Она выкрикнула это ему в лицо, злобно, с такой силой, что он чуть не отшатнулся.
— Вот теперь я вижу подлинную леди Ди — предводительницу Дикой охоты… —
процедил он.
Луна изумленно поглядела на него так, будто он проткнул ее кинжалом в разгар любви, и она никак не может поверить, что он сделал это, и понять, зачем. Тут же лицо ее вновь исказилось яростью, сразу сменившейся детской обидой. Потом стало проступать еще какое-то выражение — как на серии рисунков в учебнике психологии. Варнаве стало неприятно следить за этой стремительной сменой масок, похожей на слишком быструю игру калейдоскопа.

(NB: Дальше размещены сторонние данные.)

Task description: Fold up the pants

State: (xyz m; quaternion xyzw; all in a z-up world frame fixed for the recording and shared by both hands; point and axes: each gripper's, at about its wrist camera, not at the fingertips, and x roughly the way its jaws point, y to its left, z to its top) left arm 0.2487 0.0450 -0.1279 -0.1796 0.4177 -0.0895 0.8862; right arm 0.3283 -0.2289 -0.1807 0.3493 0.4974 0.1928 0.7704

— Хватит, Ди, — устало бросил он.
Ее лицо послушно и жутко изменилось — опустело, словно словами своими он стер с него все следы эмоций. Стояла, как отключенный механизм. Ледяная глыба ужаса прикоснулась к его душе.
— Луна! — позвал он.
— Что? — ответила она.
Голос был совершенно ровен и тускл.
— Что с тобой?
— Со мной все хорошо, — то же отсутствие чувств.
Варнава сканировал ее мозг, и боль возросла в нем: личность была буквально вытоптана, будто кто- то («кто-то!..») хотел удалить ее и создать новую, но потом передумал и оставил, как есть. Луна существовала как личность, и даже сознавала все, что с ней происходит, но определенные слова, вернее, тон голоса, включали механизм подчинения, противиться которому она не могла. Короче, Дый сделал из дочери идеальную рабыню. И исправить это было невозможно, по крайней мере, очень трудно и долго.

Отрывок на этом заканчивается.